L’école est finie. Julie Chauvin, 2022, 58 minutes.
Ils sont entrés dans l’Education Nationale par vocation, ou du moins par conviction. P Professeur d’école, un métier qu’ils ont adoré, le plus beau des métiers. Un métier auquel ils étaient prêts à se dévouer corps et âme. Un métier qui donner du sens à leur vie. Un métier qui était toute leur vie, au point de la dévorer, au point de les empêcher de continuer à vivre.
Le film de Julie Chauvin fait le portrait de quelques-uns de ses enseignants du primaire, des femmes surtout, entre burn out, dépression et même jusqu’au suicide. Des enseignants qui ont vécu la lente détérioration de l’Education Nationale et qui en sont venus à quitter leur métier, ne pouvant plus le supporter, brisés par une administration sourde à leurs problèmes, une administration avec ses réformes inapplicables. Des enseignants réduits à n’être plus qu’un pion charger d’appliquer des directives venues d’en haut sans tenir compte des réalités du terrain.
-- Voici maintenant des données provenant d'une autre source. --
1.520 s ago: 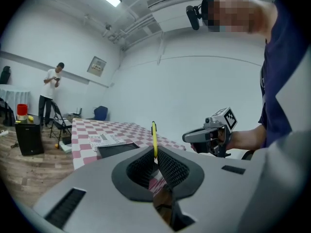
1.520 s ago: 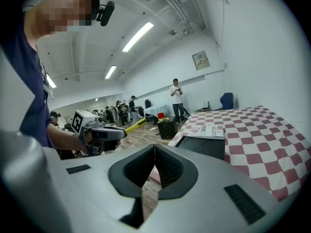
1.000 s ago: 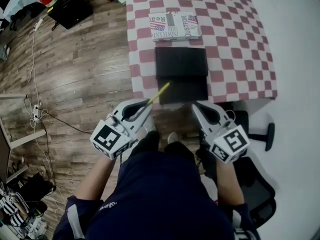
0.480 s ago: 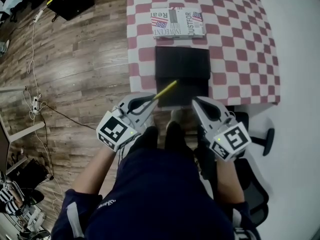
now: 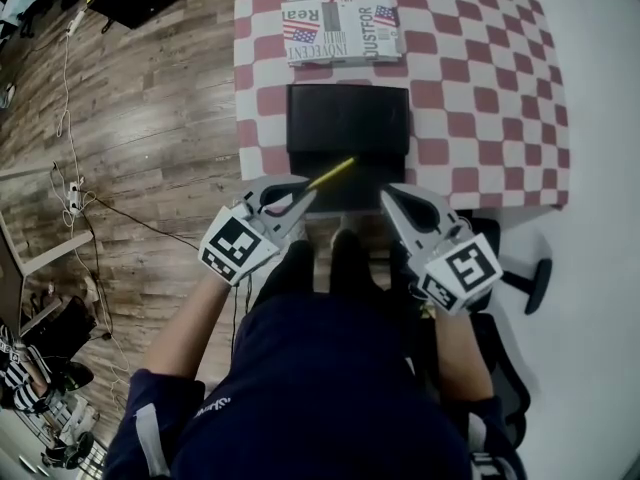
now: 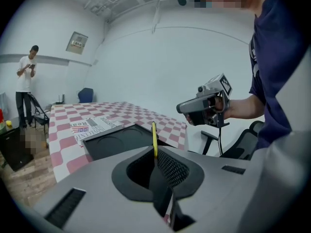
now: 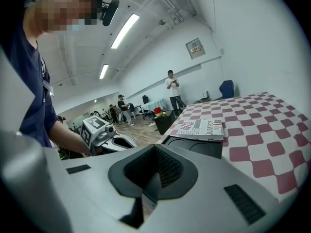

Centré sur les personnes, le film est en même temps le procès du système. A écouter les récits de leur carrière, on comprend ce que veut dire le slogan « la casse de l’école » On voit de l’Intérieur ce qui, pour tant d’enseignants, fut plus qu’une désillusion, une véritable déchirure.
Pourquoi donc des carrières qui avaient démarré sous les meilleurs hospices – la réalisation d’un rêve – se sont-elles à ce point dégradées. La charge de travail avait sans doute été largement sous-estimé. Très vite c’est la vie de famille qui disparaît et les vacances ne suffisent plus à compenser la fatigue accumulée. Mais surtout, c’est le sentiment que la mission dont ces enseignants se sentaient investis (« sauver tous les enfants ») qui apparaît de plus en plus irréalisable. Les conditions sociales deviennent de plus en plus difficiles à gérer, et pas seulement dans des banlieues dites difficiles. Bref le professeur se voit confronté à des problèmes de toutes sortes, de l’enfant battu à qui sont victimes de sévices sexuels. Si enseigner reste le cœur du métier, de nouvelles tâches apparaissent, être éducateur ou même assistante sociale. Des tâches qui prennent de plus en plus de place, de plus en plus de temps et d’énergie. « l’intimité » avec les enfants, vécue au départ comme positive, devient vite une charge insupportable. Le comble apparait alors dans la loi sur l’inclusion scolaire. Si le principe (scolariser tous les enfants de la même façon, même ceux porteurs de handicap lourds) n’est pas remis en cause, le manque de moyens et les cas extrêmes d’enfants ingérables finissent par créer des situations intenables. La souffrance au travail n’est pas un mythe.
Le film devient peu à peu de plus en plus sombre. Les plans de coupe montrant alors des salles de classe vides, envahies par le désordre, papiers sur le sol au milieu de chaises renversées, des crayons et autres feutres jonchant le sol. Si le parti pris de réalisation de la cinéaste est de ne pas montrer les enfants, surtout pas dans les situations de classe, on en vient à penser qu’aller à l’école doit être un cauchemar pour beaucoup, et pas seulement pour les enseignants.
Pourtant le générique de fin offre un dernier espoir. Les enfants enfin apparaissent à l’écran, avec leur cartable lors d’une rentrée, le matin. Et sagement assis à sa place, le dernier plan du film montre un élève qui lève la main pour demander la parole.